There was also the very famous incident with Dynamite Kid and The Rougeau's backstage at TV tapings. Dynamite got sucker punched and lost half his teeth if I remember correctly. Alot of people think Dynamite got his just due though, for being such a prick/prankster over the years.


----------



## The Grappler (Jan 31, 2009)

Didn't Chris Jericho once make Goldberg his bitch in a backstage fight in WCW in front of the whole entire locker room? I think Jericho took advantage of Goldberg's lack of any real wrestling ability and choked him out with some sort of armbar... Jericho > Goldberg!!!


----------



## sky high (Jan 2, 2010)

The Grappler said:


> Didn't Chris Jericho once make Goldberg his bitch in a backstage fight in WCW in front of the whole entire locker room?
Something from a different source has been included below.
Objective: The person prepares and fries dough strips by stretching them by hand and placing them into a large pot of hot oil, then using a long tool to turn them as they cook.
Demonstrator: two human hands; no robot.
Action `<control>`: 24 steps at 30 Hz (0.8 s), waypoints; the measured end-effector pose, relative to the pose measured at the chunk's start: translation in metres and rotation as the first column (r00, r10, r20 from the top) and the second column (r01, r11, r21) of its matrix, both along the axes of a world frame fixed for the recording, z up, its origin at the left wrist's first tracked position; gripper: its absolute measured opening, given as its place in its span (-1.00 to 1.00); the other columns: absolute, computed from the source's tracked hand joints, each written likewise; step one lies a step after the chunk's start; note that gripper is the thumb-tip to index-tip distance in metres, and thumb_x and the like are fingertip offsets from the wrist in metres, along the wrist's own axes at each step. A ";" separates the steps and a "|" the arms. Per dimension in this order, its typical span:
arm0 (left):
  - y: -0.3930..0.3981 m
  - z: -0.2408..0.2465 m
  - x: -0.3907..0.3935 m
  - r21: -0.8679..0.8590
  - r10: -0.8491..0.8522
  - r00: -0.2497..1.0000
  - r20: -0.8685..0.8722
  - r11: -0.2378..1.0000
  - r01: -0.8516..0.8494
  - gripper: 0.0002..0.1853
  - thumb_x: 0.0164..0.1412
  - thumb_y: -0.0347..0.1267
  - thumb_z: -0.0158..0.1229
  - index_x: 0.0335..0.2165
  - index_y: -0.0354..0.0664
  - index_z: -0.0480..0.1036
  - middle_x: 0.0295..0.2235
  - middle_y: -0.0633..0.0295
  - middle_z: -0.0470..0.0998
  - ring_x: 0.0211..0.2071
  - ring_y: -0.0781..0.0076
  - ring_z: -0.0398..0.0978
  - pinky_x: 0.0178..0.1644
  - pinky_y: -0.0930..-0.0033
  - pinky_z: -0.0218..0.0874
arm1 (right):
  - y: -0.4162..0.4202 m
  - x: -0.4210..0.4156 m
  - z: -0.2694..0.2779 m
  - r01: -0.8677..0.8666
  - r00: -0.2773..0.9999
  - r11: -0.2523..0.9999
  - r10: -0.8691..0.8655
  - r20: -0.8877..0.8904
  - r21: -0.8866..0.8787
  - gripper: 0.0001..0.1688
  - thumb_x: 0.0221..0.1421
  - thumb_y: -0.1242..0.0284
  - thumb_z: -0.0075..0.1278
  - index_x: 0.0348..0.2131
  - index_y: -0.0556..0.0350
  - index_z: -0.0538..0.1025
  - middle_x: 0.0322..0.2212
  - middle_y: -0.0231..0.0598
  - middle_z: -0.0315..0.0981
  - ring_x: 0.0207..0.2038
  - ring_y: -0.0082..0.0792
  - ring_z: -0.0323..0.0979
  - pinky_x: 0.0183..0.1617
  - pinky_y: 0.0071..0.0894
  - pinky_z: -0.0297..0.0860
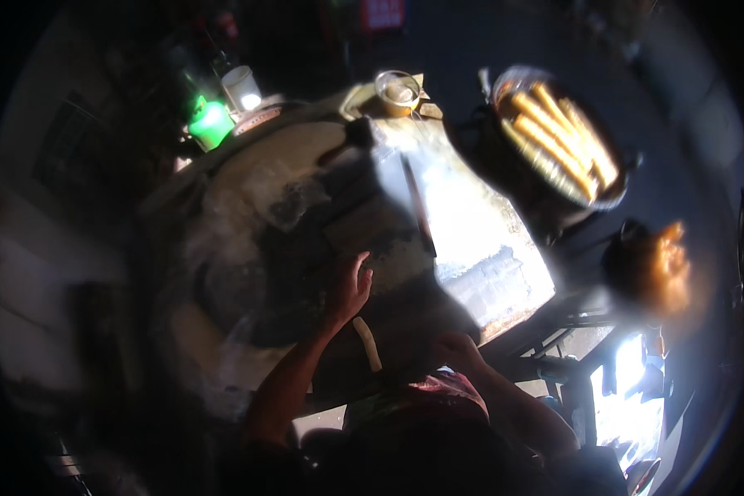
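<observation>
My left hand (349, 290) is over the middle of the worn work table (409, 279), thumb and fingers apart, with nothing seen in it. A pale strip of dough (368, 345) lies on the shaded part of the table, just below and right of that hand. My right hand (457, 351) is at the near edge of the table, close to my body, in deep shadow; whether it holds anything does not show. A thin dark rod (418, 204), perhaps a rolling pin, lies farther back along the border of the sunlit patch.
A large pan (620, 192) with several long fried dough sticks (558, 133) stands at the back right. Blurred golden-brown food (671, 273) is piled at the right. A glass bowl (398, 93) sits on the far table edge. Beyond are a green gas cylinder (211, 123) and a white bucket (240, 87).
</observation>
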State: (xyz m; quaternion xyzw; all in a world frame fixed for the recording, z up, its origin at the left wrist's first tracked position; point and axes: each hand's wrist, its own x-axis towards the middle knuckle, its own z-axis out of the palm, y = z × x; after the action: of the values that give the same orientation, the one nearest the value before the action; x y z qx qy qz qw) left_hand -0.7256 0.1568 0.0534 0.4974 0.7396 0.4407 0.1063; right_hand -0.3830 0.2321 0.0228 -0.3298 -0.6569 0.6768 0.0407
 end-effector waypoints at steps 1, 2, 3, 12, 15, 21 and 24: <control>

I think Jericho took advantage of Goldberg's lack of any real wrestling ability and choked him out with some sort of armbar... Jericho > Goldberg!!!




lol... "ARMBARRR!"


----------



## black_napalm (Mar 31, 2010)

didn't angle/lesnar have a small scuffle? anyway, interesting stories, a couple i haven't heard.

BUT, how has no one mentioned arn anderson + scissors + sid vicious + alcohol

basically, they were both drinking in a hotel room and sid was mouthing off about arn not being able to draw and saying flair should step down, yadda yadda. 

funny and just strange. i just get a laugh at imagining those two dudes chasing each other with a pair of scissors outside the room or in the lobby. pissing contest gone wrong.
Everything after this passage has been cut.